**Work request**
Once you reach the line containing "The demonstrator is" in the data below, restate each line word for word up to and including the one containing "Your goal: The".

=-=-=-=-=

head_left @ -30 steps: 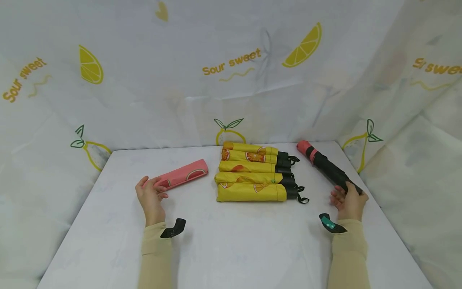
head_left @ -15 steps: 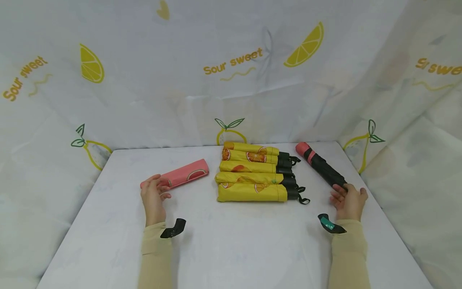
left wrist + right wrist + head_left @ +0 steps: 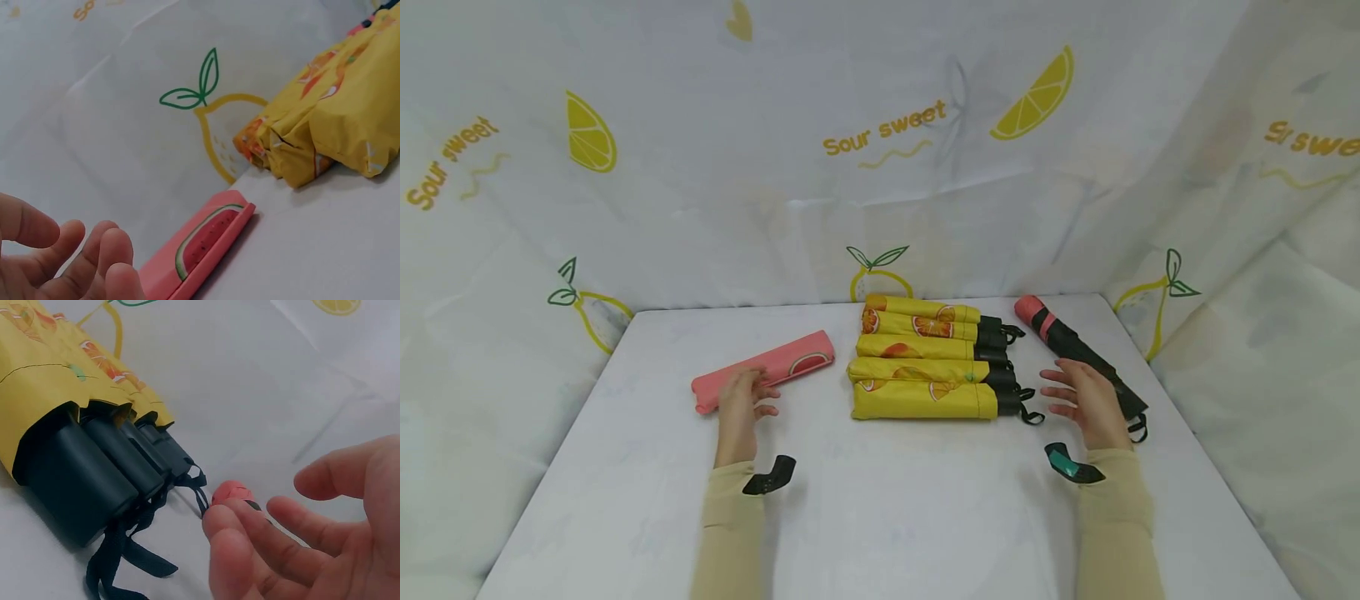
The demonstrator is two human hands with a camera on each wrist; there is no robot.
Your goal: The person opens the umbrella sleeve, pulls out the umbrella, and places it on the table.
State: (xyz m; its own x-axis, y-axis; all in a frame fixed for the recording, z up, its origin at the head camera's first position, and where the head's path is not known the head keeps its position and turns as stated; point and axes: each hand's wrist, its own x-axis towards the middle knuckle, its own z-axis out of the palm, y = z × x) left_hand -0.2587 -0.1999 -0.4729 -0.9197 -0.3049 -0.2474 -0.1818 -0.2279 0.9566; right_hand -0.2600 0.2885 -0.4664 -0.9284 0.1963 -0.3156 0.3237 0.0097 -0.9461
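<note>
Fingers loose on both sides, and nothing is gripped! Left hand (image 3: 743, 408) is over the near edge of the pink sleeve (image 3: 778, 361), its fingers gently bent; whether the tips touch the cloth, I can't tell. Over to the right hand (image 3: 1092, 404): fingers spread, released, pointing in towards the handle ends of the yellow umbrellas (image 3: 925, 400), with the black folded umbrella (image 3: 1075, 343) lying slantwise just behind it, pink end far, wrist loop (image 3: 1138, 429) near.

So where's everything? Sleeve on the left of the tabletop (image 3: 910, 517), watermelon print up; black umbrella on the right; yellow row between them, five lying side by side, handles to the right.

Now, how to play this one well. Both pieces look best handled from here with a light touch. The sleeve lies flattish and seems soft, so I'd pinch it near one end rather than squeeze the middle; which end has the mouth, I can't make out. The umbrella, I'd judge, wants a firmer hold around its thick body, with the loop kept clear of the fingers. And mind that right side! Those black straps (image 3: 119, 556) on the yellow row hang loose, and a careless sweep could snag one and skew the row.
</note>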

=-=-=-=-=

**Written answer**
The demonstrator is two human hands with a camera on each wrist; there is no robot.
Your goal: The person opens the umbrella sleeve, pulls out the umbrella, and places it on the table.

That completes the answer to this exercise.